For complete details on how to set up and configure your database(s) for Dotspotting please consult the README.DATABASE.md document.
As of this writing Flamework defines/expects the following clusters:
- db_main
This is the database cluster where user accounts and other lookup-style database tables live.
- db_main_slave
These are read-only versions of the db_main
cluster that are updated using MySQL replication.
- db_users
These are the federated tables, sometimes called "shards". This is where the bulk of the data in Dotspotting is stored because it can be spread out, in smaller chunks, across a whole bunch of databases rather than a single monolithic monster database that becomes a single point of failure and it just generally a nuisance to maintain.
- db_tickets
One of the things about storing federated user data is that from time to time you may need to "re-balance" your shards, for example moving all of a user's data from shard #5 to shard #23. That means you can no longer rely on an individual database to generate auto-incrementing unique IDs because each database shard creates those IDs in isolation and if you try to move a dot, for example, with ID 123
to a shard with another dot that already has the same ID everything will break and there will be tears.
The way around this is to use "ticketing" servers whose only job is to sit around and assign unique IDs.
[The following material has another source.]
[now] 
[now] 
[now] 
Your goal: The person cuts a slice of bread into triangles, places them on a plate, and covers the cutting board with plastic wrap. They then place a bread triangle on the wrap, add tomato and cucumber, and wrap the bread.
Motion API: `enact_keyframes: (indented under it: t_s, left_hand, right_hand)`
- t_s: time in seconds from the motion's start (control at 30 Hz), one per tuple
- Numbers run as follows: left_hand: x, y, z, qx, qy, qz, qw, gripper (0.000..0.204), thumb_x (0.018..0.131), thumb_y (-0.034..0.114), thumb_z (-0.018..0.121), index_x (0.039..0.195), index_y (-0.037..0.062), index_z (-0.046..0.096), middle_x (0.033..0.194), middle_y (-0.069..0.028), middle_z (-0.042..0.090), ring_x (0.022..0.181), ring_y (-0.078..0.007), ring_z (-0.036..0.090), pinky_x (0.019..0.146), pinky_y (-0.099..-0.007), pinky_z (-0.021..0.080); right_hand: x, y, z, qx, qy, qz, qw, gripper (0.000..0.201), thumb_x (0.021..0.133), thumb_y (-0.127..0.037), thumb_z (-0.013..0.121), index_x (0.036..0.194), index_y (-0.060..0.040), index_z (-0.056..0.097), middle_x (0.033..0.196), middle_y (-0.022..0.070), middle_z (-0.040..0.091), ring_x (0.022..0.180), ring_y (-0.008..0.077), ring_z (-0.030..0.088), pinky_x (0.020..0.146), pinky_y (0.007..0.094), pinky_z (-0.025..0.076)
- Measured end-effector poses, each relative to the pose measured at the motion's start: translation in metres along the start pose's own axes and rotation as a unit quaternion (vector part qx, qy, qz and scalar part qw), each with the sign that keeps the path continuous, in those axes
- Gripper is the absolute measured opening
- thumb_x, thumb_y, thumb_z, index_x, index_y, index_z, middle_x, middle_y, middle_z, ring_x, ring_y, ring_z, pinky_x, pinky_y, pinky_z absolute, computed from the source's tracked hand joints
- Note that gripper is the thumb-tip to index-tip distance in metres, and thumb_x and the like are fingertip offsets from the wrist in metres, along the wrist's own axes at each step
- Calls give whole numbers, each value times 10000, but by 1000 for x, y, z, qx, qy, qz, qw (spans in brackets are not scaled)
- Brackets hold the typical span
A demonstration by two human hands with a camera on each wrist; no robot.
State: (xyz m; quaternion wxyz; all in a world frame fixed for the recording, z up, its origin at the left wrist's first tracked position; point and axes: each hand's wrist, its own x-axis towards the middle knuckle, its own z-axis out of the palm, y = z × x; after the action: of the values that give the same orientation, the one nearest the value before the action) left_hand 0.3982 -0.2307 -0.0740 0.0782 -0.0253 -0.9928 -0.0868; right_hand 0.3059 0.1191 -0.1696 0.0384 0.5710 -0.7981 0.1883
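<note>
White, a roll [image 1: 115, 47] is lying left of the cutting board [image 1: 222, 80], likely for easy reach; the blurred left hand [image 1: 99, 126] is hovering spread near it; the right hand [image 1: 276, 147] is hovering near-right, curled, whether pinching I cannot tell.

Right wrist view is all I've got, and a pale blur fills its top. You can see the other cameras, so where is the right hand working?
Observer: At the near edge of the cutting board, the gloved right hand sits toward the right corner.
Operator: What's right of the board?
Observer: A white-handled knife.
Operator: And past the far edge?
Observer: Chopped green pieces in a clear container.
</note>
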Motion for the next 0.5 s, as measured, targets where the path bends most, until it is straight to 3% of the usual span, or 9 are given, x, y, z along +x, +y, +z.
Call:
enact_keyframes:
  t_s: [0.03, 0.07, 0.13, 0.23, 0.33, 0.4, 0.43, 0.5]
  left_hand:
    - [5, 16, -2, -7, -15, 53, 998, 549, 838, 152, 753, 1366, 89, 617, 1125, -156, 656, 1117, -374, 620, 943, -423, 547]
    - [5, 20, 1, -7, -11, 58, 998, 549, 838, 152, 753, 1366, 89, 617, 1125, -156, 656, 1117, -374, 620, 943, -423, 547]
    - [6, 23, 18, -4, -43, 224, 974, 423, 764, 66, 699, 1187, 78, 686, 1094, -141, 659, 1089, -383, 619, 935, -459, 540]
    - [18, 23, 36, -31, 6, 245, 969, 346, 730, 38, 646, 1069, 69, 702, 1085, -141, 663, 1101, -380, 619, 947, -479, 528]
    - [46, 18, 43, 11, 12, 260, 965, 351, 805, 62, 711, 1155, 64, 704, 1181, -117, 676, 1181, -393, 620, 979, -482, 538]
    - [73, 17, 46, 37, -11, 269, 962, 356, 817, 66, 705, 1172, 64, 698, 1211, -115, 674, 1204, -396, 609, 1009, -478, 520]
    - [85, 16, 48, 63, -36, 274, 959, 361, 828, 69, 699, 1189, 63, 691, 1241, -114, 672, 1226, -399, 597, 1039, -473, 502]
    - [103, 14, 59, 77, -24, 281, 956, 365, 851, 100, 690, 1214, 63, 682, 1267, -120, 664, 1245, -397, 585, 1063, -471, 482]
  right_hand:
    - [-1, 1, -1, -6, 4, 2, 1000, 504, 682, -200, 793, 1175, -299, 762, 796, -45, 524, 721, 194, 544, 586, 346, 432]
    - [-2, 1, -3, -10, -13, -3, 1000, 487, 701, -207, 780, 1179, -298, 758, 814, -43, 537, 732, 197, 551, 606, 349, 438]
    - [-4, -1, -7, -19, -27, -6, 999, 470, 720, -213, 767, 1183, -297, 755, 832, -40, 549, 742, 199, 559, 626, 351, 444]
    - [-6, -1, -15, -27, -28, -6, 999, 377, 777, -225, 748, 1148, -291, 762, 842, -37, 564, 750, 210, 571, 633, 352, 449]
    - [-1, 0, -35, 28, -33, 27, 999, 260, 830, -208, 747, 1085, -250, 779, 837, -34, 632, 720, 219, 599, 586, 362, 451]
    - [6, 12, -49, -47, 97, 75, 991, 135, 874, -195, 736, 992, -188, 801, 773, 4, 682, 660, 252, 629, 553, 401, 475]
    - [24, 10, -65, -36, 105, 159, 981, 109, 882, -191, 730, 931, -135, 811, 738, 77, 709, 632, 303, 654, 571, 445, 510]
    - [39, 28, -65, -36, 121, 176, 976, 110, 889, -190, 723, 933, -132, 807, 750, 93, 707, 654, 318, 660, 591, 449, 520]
A discussion of ticketing servers is outside the scope of this document but Kellan wrote a good blog post about the subject if you're interested in learning more. Which is a long way of saying: Flamework uses tickets and they come from the db_tickets
cluster.
Note: This is really specific to Dotspotting but the basic principle(s) apply equally to Flamework.
Search is one of those things that's all tangled up in how your databases are set up, whether you are doing full-text or spatial queries.
The first release of Dotspotting is geared specifically towards MySQL because it is readily available on shared web-hosting services, easy to install on both the server and desktop and has a large community of users and documentation. One consequence of using MySQL is that full-text search is not awesome. One consequence of a federated data model is that it makes doing global search (search across all of your users) problematic enough as to be impossible. This is also not awesome.
What does this mean? It means that during the initial releases of Dotspotting:
- There is no global full-text search.
- There is only limited global spatial search, which is done using Geohashes (stored in a lookup table on the
db_main
cluster).
Moving forward we imagine the code being written in such a way that it can support a limited number of additional databases or search engines, assuming they've been installed and configured by users, with little more effort than adding specific configuration variables. Before you start asking all the obvious questions, the answer is probably: We don't know yet but it seems like a good plan so we'll try to figure out a way to make it work.
We're not actively working on this architecture yet but are thinking about it as we go, with an eye towards supporting the following:
This is the default and gets you dots and bounding box (and Geohash) queries. It's also really really fast.
Solr is a open source document indexer written in Java and is principally used a full-text search engine but it can also be used to do spatial queries. Currently radial queries are only available by using a third-party plugin but spatial indexing for both points and polygons is being actively developed for the next release of Solr (1.5).
PostGIS a "proper" spatial database that can do amazing things so it's a no-brainer in so far as Dotspotting is concerned. It is also not always the easiest tool to install and maintain and in many cases is probably overkill for the problems people are trying to use Dotspotting to solve which is why, for the time being, it is not the default choice.